The Coronation Street legend – Liz McDonald on the cobbles – first revealed her heartbreaking early-stage breast cancer diagnosis in February
I’m A Celebrity’s Beverley Callard has revealed her cancer was removed during an operation – but it had spread to a lymph node.
The Coronation Street legend – Liz McDonald on the cobbles – first revealed announced her heartbreaking early-stage breast cancer diagnosis in February. She underwent surgery two weeks later in which she had multiple lymph nodes removed as a precaution.
But speaking in a new Instagram video, she said that while her cancer was successfully removed, it had spread. Beverley, 69, said after an agonising two-month wait for the results, her consultant from the Norfolk and Norwich University Hospital had said the surgery “went really well” and they “cut the cancer out”.
The soap star said: “They’re pleased with how the surgery went, and they also took three lymph nodes.
“And this is how she explained it to me: the lymph nodes are like a staircase, and if cancer is in the lymph nodes, it sort of tends to climb up the stairs.
“That’s oversimplifying it, but just to help explain.
“They took three and cancer is in the first lymph node, it’s not in the second, two and three. So it is there, but it’s only small.”
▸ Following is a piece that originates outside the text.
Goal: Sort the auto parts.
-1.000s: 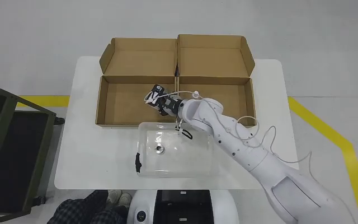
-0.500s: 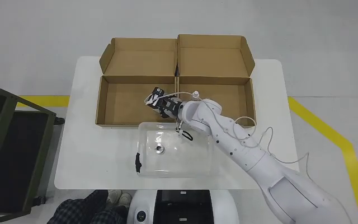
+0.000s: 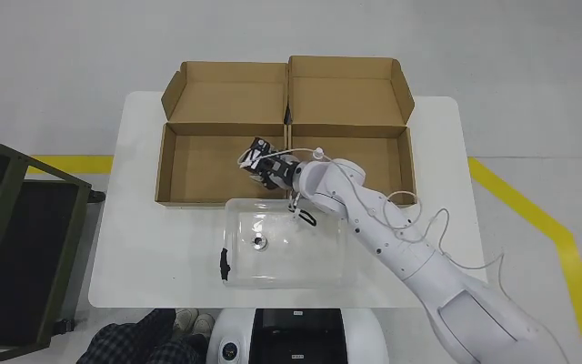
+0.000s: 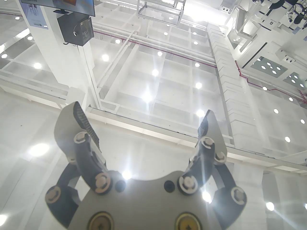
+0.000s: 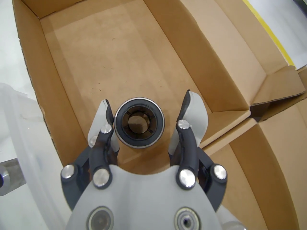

Beverley said docs told her the lymph node containing the cancer will be “sent to America” for specialist testing to determine “how aggressive” the disease is.
She explained: “If it’s aggressive, then I will have to undergo chemo first and then, after that, radiotherapy.
“If it’s not aggressive, I will have the radiotherapy as was planned. So, I’ve just got to wait and see now again.”
Beverley, whose current stint on the South Africa all-stars version of I’m A Celebrity was pre-recorded last September, said she wanted to update fans on her health.
She added: “In one way, it was kind of good news that the surgeries worked well, which I’m really pleased about, but because it’s in the lymph nodes, it’s still a worry.
“And still a waiting time, which is an absolute pain. But there we go, and I’m sure loads of you have been through the same thing. So that’s the state of play.”